Playing your entire career at your boyhood club is a real show of loyalty.
Aston Villa’s Jack Grealish and Tottenham’s Harry Kane are still at the clubs where they turned professional – with their only moves being loan deals to gain experience as they learned their trade.
Both players have decisions to make as to whether they remain at their boyhood clubs and write their names in folklore, or chase moves with the aim of increasing their chances of silverware.
BBC Sport looks at some players who turned down money-spinning moves to become legends at their clubs.
Ryan Giggs (Man Utd)
The most decorated British player of all time.
Wing wizard Giggs collected an incredible 34 winners’ medals during his playing career, all of which came with Manchester United.
That includes 13 Premier League, two Champions League, four FA Cups and three League Cups in his record 963 games for the club.
The Welshman rejected an offer to join Italian powerhouse AC Milan during the late 1990s and can have no regrets on that decision considering how his career panned out.
Paul Scholes (Man Utd)
France legend Zinedine Zidane was once asked how it feels to be the best midfielder in the world. “I don’t know, ask Paul Scholes,” he replied.
That tells you the calibre of player the unassuming Scholes was, playing 718 times in two spells for Manchester United.
Having initially retired in 2011, he changed his mind just six months later and finished the season with his 11th Premier League title and 25th trophy overall.
During Euro 2000, Scholes had a phone call asking if he would be interested in a move to Inter Milan but he stayed at Old Trafford because he was “at the biggest club in the world”.
Matt le Tissier (Southampton)
The ultimate one club man?
Le Tissier played his whole career at south coast side Southampton, where he was never in the mix for winning any trophies but became an undoubted club legend.
A scorer of spectacular goals, the Englishman netted an impressive 209 times in 540 games, becoming the first midfielder to reach 100 Premier League goals, and he was lethal from the penalty spot too, converting 47 of his 48 efforts.
Paolo Maldini (AC Milan)
One of the greatest defenders of all time.
Italy’s Maldini had an enviable playing career at AC Milan, featuring 902 times for the club where he won a remarkable seven Serie A titles and five European Cups.
Manchester United manager Sir Alex Ferguson once tried to bring Maldini to Old Trafford and met the player’s father – “I got a shake of the head, that’s all I got” – and that was the end of that.

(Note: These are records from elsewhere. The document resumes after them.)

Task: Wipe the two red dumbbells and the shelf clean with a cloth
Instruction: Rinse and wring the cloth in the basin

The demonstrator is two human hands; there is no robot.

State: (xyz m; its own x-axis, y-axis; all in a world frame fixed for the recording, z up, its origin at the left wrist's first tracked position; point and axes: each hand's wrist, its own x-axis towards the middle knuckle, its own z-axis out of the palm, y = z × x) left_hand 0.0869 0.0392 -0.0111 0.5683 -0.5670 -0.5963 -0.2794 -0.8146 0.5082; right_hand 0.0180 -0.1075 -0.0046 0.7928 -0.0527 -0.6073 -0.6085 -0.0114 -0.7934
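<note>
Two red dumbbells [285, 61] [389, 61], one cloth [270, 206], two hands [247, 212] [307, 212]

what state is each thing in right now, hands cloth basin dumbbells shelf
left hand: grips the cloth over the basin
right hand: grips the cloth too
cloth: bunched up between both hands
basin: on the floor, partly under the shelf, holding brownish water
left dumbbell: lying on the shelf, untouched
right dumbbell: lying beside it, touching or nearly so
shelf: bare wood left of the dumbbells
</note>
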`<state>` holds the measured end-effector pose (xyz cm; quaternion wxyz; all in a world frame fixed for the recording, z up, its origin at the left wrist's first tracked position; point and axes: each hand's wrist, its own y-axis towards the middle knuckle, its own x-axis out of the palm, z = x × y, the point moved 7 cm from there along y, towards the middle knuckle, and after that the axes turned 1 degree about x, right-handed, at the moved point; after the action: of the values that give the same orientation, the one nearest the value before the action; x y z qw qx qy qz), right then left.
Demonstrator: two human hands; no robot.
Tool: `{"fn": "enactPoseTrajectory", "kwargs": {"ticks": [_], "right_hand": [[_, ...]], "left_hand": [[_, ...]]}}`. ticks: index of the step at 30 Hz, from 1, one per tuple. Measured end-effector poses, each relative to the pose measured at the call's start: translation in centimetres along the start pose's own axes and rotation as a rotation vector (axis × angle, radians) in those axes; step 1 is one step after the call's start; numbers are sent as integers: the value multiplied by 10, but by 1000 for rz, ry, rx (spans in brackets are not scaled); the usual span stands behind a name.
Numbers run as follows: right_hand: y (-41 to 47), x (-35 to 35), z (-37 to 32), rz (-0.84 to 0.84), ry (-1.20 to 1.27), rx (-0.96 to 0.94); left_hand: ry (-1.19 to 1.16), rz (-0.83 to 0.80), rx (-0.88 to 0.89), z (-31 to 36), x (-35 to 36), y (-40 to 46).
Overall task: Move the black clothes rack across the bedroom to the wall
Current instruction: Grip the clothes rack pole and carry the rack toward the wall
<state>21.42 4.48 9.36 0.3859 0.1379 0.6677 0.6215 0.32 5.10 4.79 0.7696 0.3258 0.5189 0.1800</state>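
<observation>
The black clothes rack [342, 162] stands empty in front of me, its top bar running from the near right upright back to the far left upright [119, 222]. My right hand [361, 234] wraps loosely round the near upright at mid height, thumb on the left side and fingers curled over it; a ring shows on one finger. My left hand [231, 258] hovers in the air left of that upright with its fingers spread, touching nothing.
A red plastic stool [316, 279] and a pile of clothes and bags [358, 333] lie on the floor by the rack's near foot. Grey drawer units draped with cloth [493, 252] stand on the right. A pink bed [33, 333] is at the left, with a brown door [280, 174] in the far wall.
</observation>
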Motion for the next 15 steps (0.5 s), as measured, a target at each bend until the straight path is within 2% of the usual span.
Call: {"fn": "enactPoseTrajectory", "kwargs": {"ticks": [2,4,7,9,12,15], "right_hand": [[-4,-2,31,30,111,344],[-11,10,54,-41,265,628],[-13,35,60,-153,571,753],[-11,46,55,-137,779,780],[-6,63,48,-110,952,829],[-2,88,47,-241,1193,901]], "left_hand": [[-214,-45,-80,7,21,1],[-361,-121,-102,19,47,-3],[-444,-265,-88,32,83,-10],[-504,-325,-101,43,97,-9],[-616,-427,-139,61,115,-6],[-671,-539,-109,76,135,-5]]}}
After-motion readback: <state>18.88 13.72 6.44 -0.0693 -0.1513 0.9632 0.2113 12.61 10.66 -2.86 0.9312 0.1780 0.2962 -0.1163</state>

Milan through and through, Maldini is back at the club as technical director.
Francesco Totti (Roma)
The Captain. The Gladiator.
Italy World Cup winner Totti may well have won more than the single Serie A title and two Coppa Italias had he left Roma, but remained at the club to notch 786 games and 307 goals.
Totti is the top goalscorer and highest appearance maker in Roma’s history and also holds the record for being the youngest club captain in Serie A.
Rogerio Ceni (Sao Paulo)
Ending your career with 132 professional goals – most players would be pleased with that… but if you’re a goalkeeper, it makes it a quite incredible feat.
Unsurprisingly, Brazil’s Ceni holds the record for the most goals scored by a goalkeeper and he donned the shirt of Sao Paulo a staggering 1,238 times, another record for the most appearances at a single club.
Ceni won three Brazilian titles and two Copa Libertadores but his career would have looked very different had he moved to Arsenal early on.
Honourable mentions: While at Liverpool, Steven Gerrard came close to joining Premier League rivals Chelsea but rejected the move and he looked like spending his entire career at Anfield, but ended with a season at LA Galaxy in the MLS.
Barcelona legend Xavi was linked to Manchester United during his 17-year stay at the Nou Camp before eventually joining Qatar side Al Sadd, where he ended his career.